Ha! Why small girl like dis go get dis kin big leg?

It’s a new secondary school session and my mother and I usually go shopping for school supplies in Aleshinloye market. The shopping was always hassle-free till it was time to get shoes, I don’t remember finding my correct shoe size. The shoe sellers always complained rather loudly about how my feet were too big for my age. I had to settle for ugly masculine shoes sometimes, other times I’ll be adamant about squeezing my feet in the shoes, anything to prove I wasn’t the problem and I could fit in too. My self-esteem took a hit when I saw my other classmates rocking pretty shoes that fit them perfectly.

For the sake of this article, let’s assume that tall girls start from 5’7 and above. My take is that as the number increases, the societal acceptance of tall girls reduces, societal acceptance is inversely proportional to height. It is obvious that the society standard of women to be accepted if they are smaller is rooted in paedophilia, it’s the reason that women aren’t allowed to age, this explains the outrage when female celebrities visibly age, it’s almost as if it isn’t natural for women to age. It explains the millions of skincare brands that highlight anti-ageing products. Chances are if you go to a drugstore for skin care products, you’ll see more products for women and in one tiny part of the aisle you’ll see a 5-in-1 body wash for men and this is because men are allowed to age. 

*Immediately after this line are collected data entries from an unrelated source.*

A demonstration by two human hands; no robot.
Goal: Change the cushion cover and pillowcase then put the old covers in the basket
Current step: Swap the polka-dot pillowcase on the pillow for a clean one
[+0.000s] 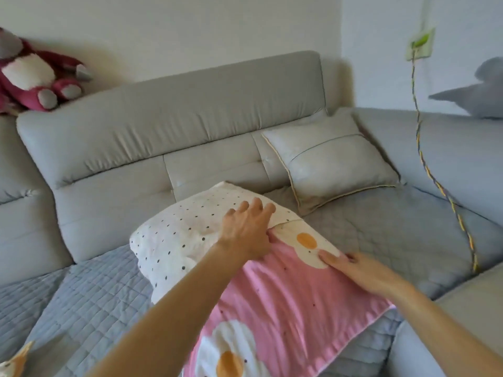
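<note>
A pillow (pixel 174 240) in a white, black-dotted cover lies on the grey sofa seat, its near part inside a pink pillowcase (pixel 285 303) printed with white and orange flowers. My left hand (pixel 246 229) rests flat on the dotted pillow at the pillowcase's open edge, fingers spread and straight. My right hand (pixel 353 270) lies on the pink pillowcase at its right edge, fingers stretched toward a flower. A grey cushion (pixel 329 161) leans against the sofa back to the right.
The grey sofa (pixel 168 126) has a quilted blue-grey mat (pixel 89 303) on its seat. A red plush toy (pixel 32 77) sits on the backrest at the left. A braided cable (pixel 435 183) hangs from a wall socket at the right. A grey plush shape (pixel 479 96) sits far right.
</note>
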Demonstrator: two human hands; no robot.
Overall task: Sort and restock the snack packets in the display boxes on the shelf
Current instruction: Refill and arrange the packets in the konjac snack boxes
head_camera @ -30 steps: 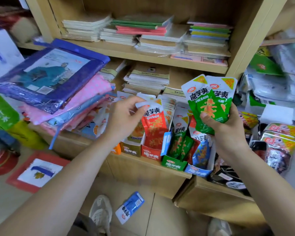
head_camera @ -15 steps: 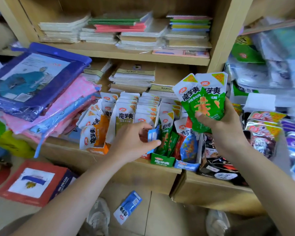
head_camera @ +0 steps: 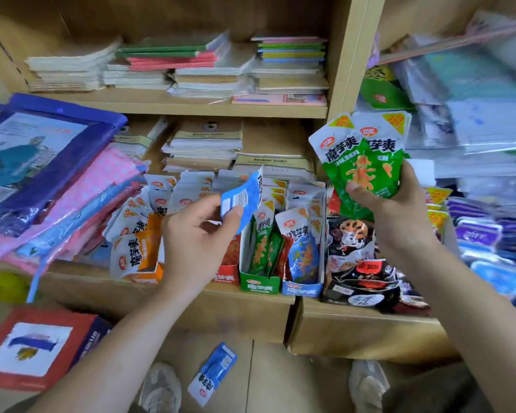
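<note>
Two hands, left hand (head_camera: 197, 234) and right hand (head_camera: 399, 216) mid-frame, two green packets (head_camera: 361, 162) upper right, one blue packet (head_camera: 245, 198) centre, one floor packet (head_camera: 213, 374) bottom centre, two shoes (head_camera: 161, 386) at bottom edge, four coloured display boxes (head_camera: 259, 284) centre.

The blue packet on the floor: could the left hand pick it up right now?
Probably not straight away. The left hand pinches a second blue packet up at the display boxes, and the floor packet lies well below the shelf, between the shoes. Nothing covers it, though.

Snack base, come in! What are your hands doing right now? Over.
Left hand pinches blue packet above display boxes. Right hand grips green packets. Fallen packet lies on floor.
</note>
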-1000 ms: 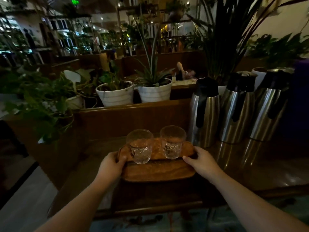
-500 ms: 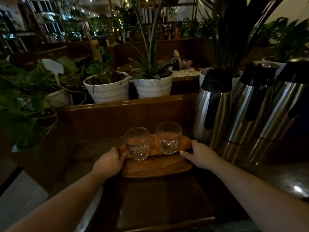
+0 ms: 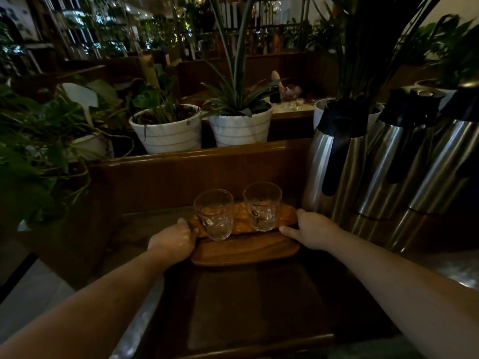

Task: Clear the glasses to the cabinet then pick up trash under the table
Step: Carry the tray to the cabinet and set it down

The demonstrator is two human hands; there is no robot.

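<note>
Two clear glasses stand side by side on an oval wooden tray point(image 3: 246, 251): the left glass point(image 3: 214, 214) and the right glass point(image 3: 262, 206). The tray rests on the dark wooden cabinet top point(image 3: 259, 301). My left hand point(image 3: 174, 239) grips the tray's left end. My right hand point(image 3: 309, 230) holds its right end, thumb along the rim. Both glasses are upright and look empty.
Three steel thermos jugs point(image 3: 337, 161) stand close to the tray's right. A raised wooden ledge point(image 3: 202, 156) runs behind it, with white plant pots point(image 3: 168, 130) and leafy plants point(image 3: 39, 151) beyond and to the left. Pale floor point(image 3: 31, 294) lies at lower left.
Both hands have carried the tray with the glasses forward over the cabinet top, closer to the ledge and the thermos jugs; my view has moved in with it.
</note>
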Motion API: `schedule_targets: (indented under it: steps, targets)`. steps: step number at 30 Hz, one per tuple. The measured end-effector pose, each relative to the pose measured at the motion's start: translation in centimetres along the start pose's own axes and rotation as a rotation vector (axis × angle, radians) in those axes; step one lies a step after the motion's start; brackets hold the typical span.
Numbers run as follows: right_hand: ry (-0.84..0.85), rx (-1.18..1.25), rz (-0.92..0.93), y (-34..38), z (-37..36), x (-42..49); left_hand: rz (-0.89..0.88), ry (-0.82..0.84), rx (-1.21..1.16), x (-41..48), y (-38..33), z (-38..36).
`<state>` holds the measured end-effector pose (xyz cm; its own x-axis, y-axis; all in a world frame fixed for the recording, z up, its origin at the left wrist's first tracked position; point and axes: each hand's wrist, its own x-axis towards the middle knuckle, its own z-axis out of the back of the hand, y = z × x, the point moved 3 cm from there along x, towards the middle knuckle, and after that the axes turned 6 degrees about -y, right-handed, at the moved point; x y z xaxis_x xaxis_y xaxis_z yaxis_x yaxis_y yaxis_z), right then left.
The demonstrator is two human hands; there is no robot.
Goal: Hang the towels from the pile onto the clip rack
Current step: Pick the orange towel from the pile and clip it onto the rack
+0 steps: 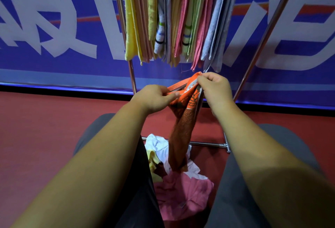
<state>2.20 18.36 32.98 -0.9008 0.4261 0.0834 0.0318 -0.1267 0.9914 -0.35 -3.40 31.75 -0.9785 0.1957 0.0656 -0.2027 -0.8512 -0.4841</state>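
Both hands are on the orange towel (183, 119) right now: left hand (154, 97) pinches the edge, right hand (213, 88) pinches the corner just beside it, and the rest dangles below the grip onto the pile (177, 178). Hung towels (172, 19) sit right above the right-hand pinch. My worry is that the corner's still bunched, so a clip might catch only one layer and it'd slide out.

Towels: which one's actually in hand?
The orange towel, gripped by left hand and right hand; the pink towel and white towel lie loose below.
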Motion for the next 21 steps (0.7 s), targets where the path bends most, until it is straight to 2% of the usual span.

Men are allowed to do anything.

Men are allowed to be tall and I’ll explain, look at men’s shoes, I have seen the men’s shoe sizes reaching up to 50 but the highest I have ever seen for women is 42/43, it’s as if women that have bigger legs should cut it off or opt for men’s shoes for comfort. I am a 5’10 woman with big feet but I can count how many times I have found feminine shoes my size. Most times, I squeeze my feet into the smallest size available and when it expands, it’s more convenient for me or I simply just opt for sneakers for comfort(not by choice).

Mainstream media has also pushed the narrative that relationships are more ideal when the man is taller than the woman. So being tall or too tall can be seen as a masculine trait. By saying being tall or too tall, I mean that the taller a woman is, the less desirable she is to men in heterosexual relationships. 

In the Tall Girl movie, a teenager is manoeuvring crushes with a guy she’s taller than and although I understand that’s the storyline of the movie, I wonder if there would be more movies that portray a tall woman and an average or short man being in love without making being tall the storyline. Brienne of Tarth in the Game of Thrones franchise who is 6’3  was barely portrayed as desirable and the only man to desire her was creepy in his advances.

Basing your self-perception on social acceptance is vanity but it is easier to love yourself when mainstream media constantly affirms you. 

For example, the bodies of women have always been known to go in and out of trend. Presently, hourglass figures are trendy so it’s just easier to love yourself when the whole of social media is praising your natural body type. Corsets have come back in vogue because of this trend and even fitness tips now do more lower body because of this hourglass trend.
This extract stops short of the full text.